Data to process:

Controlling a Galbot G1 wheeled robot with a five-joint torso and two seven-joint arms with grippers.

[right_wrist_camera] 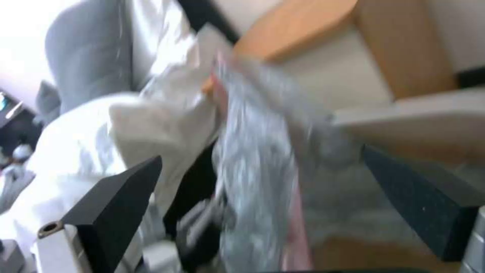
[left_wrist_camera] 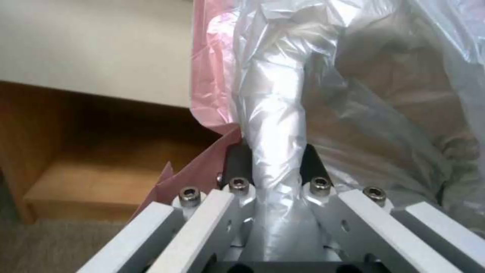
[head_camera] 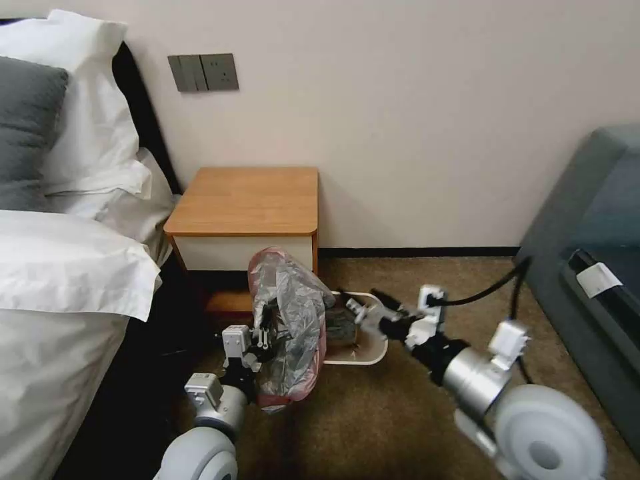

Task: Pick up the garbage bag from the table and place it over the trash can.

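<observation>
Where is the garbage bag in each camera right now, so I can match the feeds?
Head view: garbage bag low centre, held up by the left gripper beside the trash can.
Left wrist view: fills the upper right, a twisted neck pinched between the fingers.
Right wrist view: blurred, centre, between open fingers.
Shared landmark: the table.

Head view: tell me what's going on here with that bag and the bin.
The left hand is shut on a bunched fold of the garbage bag, holding it up off the carpet in front of the table, whose top is bare. The bag hangs beside and partly over the near end of the trash can, not yet spread over its rim. The right hand is open, reaching over the bin toward the bag.
</observation>
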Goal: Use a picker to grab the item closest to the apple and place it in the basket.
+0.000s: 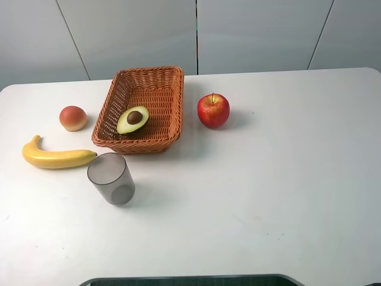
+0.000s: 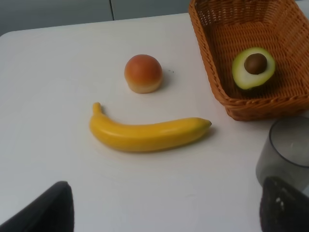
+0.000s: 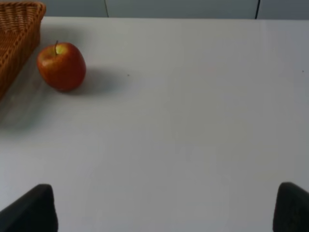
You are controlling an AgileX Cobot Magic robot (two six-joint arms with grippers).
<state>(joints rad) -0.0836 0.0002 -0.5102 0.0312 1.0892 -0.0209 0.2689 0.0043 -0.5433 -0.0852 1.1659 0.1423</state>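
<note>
A red apple (image 1: 213, 110) stands on the white table just right of the woven basket (image 1: 161, 77); the right wrist view also shows the apple (image 3: 61, 66). Inside the basket lies a halved avocado (image 1: 132, 119) with its pit facing up, and the left wrist view has the avocado (image 2: 253, 67) too. My left gripper (image 2: 164, 212) is open, low over the table near the banana, with nothing between its fingers (image 2: 43, 210). My right gripper (image 3: 161, 212) is open over bare table, well away from the apple. Neither gripper appears in the high view.
A yellow banana (image 1: 56, 157) and a small peach-coloured fruit (image 1: 72, 117) lie left of the basket. A grey translucent cup (image 1: 111, 178) stands in front of the basket, close to my left gripper's finger (image 2: 285, 205). The table (image 1: 286, 190) stretches wide on the right.
</note>
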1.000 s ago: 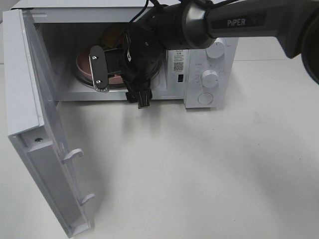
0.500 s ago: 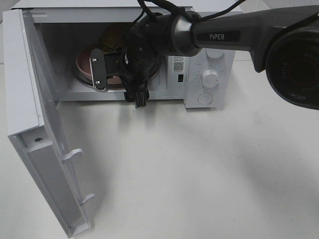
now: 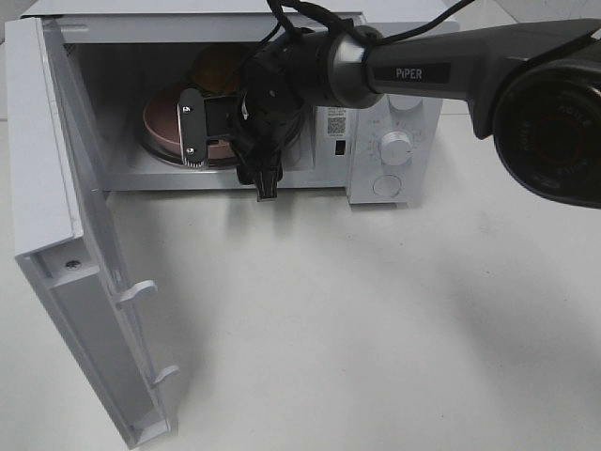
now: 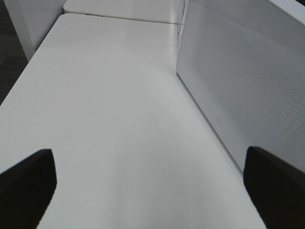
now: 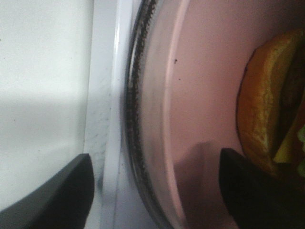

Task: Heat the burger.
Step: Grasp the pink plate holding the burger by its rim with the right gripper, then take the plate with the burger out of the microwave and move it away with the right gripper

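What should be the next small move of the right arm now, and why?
Probably to draw the right end effector back out of the microwave. The burger already sits on the pink plate inside the cavity, and the fingers straddle the plate's rim without visibly holding it. The door stands wide open and cannot close while the arm is inside.

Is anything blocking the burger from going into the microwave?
Nothing visible does. The burger already sits on the pink plate inside the microwave, whose door is swung wide open. The right gripper is at the plate's near rim.
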Robot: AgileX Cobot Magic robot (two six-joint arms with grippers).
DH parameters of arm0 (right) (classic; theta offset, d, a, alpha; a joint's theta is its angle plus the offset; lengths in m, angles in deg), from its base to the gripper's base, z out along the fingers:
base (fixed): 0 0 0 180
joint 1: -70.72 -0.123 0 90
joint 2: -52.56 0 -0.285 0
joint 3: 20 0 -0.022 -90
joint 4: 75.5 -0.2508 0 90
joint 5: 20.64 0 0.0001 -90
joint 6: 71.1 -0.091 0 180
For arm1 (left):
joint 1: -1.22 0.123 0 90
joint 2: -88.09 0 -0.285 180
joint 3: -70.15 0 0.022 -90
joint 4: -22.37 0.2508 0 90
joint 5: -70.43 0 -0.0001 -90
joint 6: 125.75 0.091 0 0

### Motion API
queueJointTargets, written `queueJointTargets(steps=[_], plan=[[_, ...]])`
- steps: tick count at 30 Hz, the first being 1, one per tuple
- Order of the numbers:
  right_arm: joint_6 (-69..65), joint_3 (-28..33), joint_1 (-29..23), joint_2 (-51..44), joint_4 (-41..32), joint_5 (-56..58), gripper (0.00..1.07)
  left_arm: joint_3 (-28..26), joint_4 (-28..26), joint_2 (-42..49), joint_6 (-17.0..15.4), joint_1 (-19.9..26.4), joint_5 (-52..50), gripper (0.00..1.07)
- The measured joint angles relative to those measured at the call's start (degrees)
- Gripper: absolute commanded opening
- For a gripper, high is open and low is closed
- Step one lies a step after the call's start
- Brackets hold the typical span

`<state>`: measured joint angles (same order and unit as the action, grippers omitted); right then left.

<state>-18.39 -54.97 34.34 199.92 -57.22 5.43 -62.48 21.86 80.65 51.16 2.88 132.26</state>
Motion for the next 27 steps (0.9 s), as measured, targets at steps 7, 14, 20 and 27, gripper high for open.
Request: queueJointTargets(steps=[7,14,20,27], plan=[[0.0,0.0,-0.2,0.2,-1.3,2.8,0.2,0.0,0.0,0.0,0.0,0.0,0.0,1.0],[0.6,-0.1,-1.0,-0.1,-0.5,1.4,0.0,0.0,0.0,0.0,0.0,0.0,0.0,1.0],[1.2,-0.1,-1.4,-0.1,-0.1,1.8,0.0,0.0,0.0,0.0,0.0,0.0,0.0,1.0],[2.4,-0.2,-2.2,-0.1,1.0,3.8,0.0,0.0,0.0,0.0,0.0,0.0,0.0,1.0]])
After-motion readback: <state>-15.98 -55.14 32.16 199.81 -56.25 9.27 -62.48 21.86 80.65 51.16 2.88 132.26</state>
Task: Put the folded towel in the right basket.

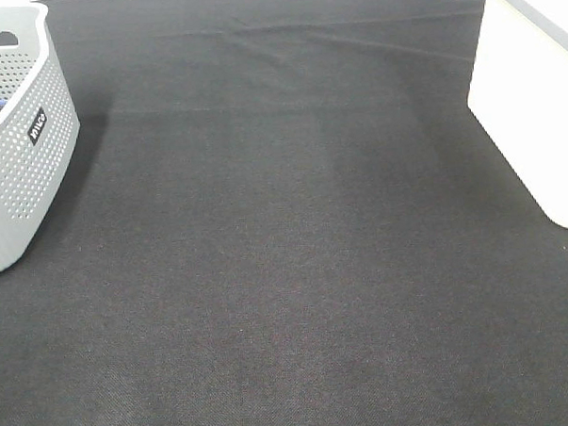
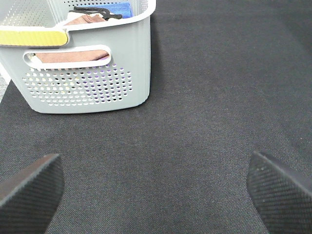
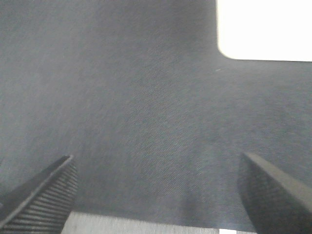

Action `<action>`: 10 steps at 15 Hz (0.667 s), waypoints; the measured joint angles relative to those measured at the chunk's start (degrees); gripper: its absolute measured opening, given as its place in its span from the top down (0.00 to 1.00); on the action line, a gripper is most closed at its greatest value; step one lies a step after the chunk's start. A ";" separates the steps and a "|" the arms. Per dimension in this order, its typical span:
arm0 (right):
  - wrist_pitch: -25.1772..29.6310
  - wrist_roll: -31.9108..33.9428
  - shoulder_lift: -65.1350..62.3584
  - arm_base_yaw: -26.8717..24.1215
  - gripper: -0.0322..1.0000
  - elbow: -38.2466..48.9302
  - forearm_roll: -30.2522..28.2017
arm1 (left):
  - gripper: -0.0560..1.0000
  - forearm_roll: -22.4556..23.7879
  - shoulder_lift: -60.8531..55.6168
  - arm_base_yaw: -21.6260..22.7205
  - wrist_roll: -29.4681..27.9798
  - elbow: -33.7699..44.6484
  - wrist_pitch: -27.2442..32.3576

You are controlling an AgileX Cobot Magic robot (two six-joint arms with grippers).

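Two baskets stand on the black-clothed bench (image 1: pixel 286 269): one grey perforated basket (image 1: pixel 22 149) and one plain white basket (image 1: pixel 534 98), well apart at opposite edges. The grey basket holds one brownish folded towel (image 2: pixel 73 56), a blue item (image 2: pixel 119 9) and a black strap (image 2: pixel 95 12). The left claw (image 2: pixel 156 190) hovers spread wide, facing the grey basket. The right claw (image 3: pixel 156 190) is likewise wide, empty, near the white basket.

Black cloth-covered table (image 1: pixel 286 269) carries grey basket (image 1: pixel 22 158) and white basket (image 1: pixel 534 108).
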 joint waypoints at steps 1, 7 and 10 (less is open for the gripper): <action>0.00 0.00 -0.86 -1.03 0.16 0.00 0.00 | 0.03 0.00 0.00 0.00 0.00 0.00 0.00; 0.11 0.00 -10.14 -2.52 0.16 0.29 0.52 | 0.03 0.00 0.00 0.00 0.00 0.00 0.00; 0.17 0.00 -10.20 -2.52 0.16 0.29 0.57 | 0.03 0.00 0.00 0.00 0.00 0.00 0.00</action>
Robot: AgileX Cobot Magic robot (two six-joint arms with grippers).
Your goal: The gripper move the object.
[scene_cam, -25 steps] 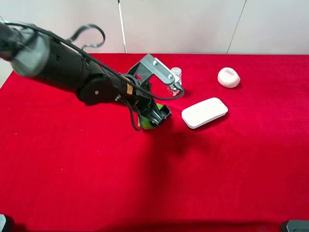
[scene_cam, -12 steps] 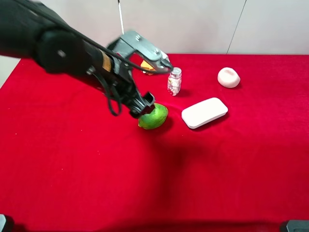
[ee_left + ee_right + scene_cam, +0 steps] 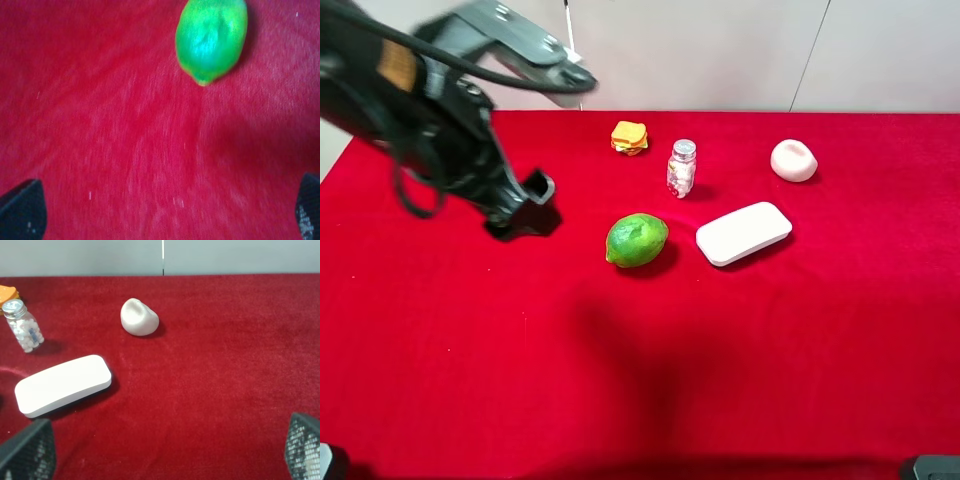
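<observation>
The green lime-like fruit lies alone on the red cloth near the middle of the table; it also shows in the left wrist view, pointed end toward the camera. My left gripper is raised above the cloth to the left of the fruit, well apart from it. Its fingertips stand wide apart at the corners of the left wrist view, open and empty. My right gripper is open too, its fingertips at the frame's lower corners; the right arm is out of the high view.
A white flat block lies just right of the fruit. A small bottle of pills, a yellow-orange item and a pale pink lump stand along the back. The block, bottle and lump show in the right wrist view.
My left gripper has let go of the fruit, risen and pulled back to the left. The fruit stays on the cloth where it was set down.
</observation>
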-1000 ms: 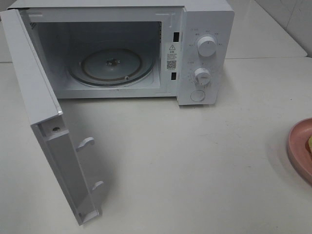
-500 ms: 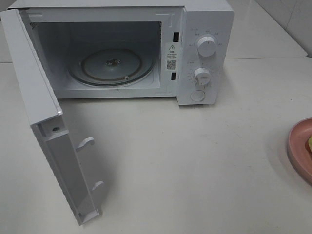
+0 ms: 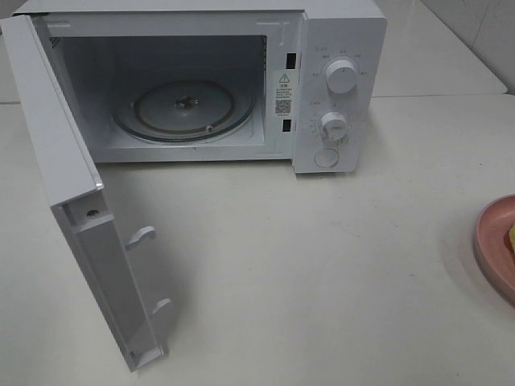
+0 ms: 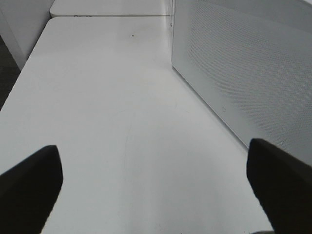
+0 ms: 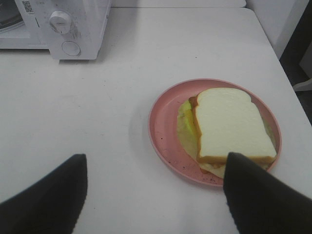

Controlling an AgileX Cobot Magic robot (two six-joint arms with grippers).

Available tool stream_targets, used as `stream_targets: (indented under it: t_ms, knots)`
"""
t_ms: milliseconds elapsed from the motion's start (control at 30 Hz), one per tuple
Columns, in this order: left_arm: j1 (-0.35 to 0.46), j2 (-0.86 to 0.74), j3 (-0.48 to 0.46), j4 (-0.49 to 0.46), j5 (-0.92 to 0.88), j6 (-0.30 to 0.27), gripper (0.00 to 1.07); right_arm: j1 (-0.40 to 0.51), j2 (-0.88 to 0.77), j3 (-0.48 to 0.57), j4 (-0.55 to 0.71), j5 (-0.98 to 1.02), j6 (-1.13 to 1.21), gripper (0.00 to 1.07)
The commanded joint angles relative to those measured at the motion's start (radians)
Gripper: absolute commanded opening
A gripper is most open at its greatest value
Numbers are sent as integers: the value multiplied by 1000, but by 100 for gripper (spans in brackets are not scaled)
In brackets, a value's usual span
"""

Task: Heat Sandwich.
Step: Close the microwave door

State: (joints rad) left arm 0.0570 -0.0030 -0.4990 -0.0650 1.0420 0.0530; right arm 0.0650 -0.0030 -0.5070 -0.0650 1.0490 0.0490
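Observation:
The sandwich (image 5: 229, 126), white bread with tan crust and green and orange filling, lies on a round pink plate (image 5: 163, 126). In the high view only the plate's edge (image 3: 492, 241) and a sliver of sandwich (image 3: 510, 238) show at the right border. My right gripper (image 5: 156, 195) is open, above the table just short of the plate, one finger (image 5: 258, 195) over the plate's near rim. My left gripper (image 4: 156, 190) is open and empty beside the microwave's open door (image 4: 243, 68). The white microwave (image 3: 338, 48) stands open with its glass turntable (image 3: 183, 108) bare. Neither gripper shows in the high view.
The microwave door (image 3: 64, 177) swings out to the left toward the table's front. The control panel has two knobs (image 3: 341, 76) and a round button (image 3: 326, 158). The white table (image 3: 322, 265) spans between microwave and plate. A second table (image 3: 434, 56) adjoins at the back right.

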Motion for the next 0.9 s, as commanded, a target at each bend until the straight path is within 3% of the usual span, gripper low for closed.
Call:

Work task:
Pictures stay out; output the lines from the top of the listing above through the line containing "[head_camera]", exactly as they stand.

Response area:
Controlling a Galbot G1 wheeled robot with a five-joint torso and two seven-joint arms with grippers.

[right_wrist_camera] 
[left_wrist_camera] 
[head_camera] 

This completes the response to the exercise.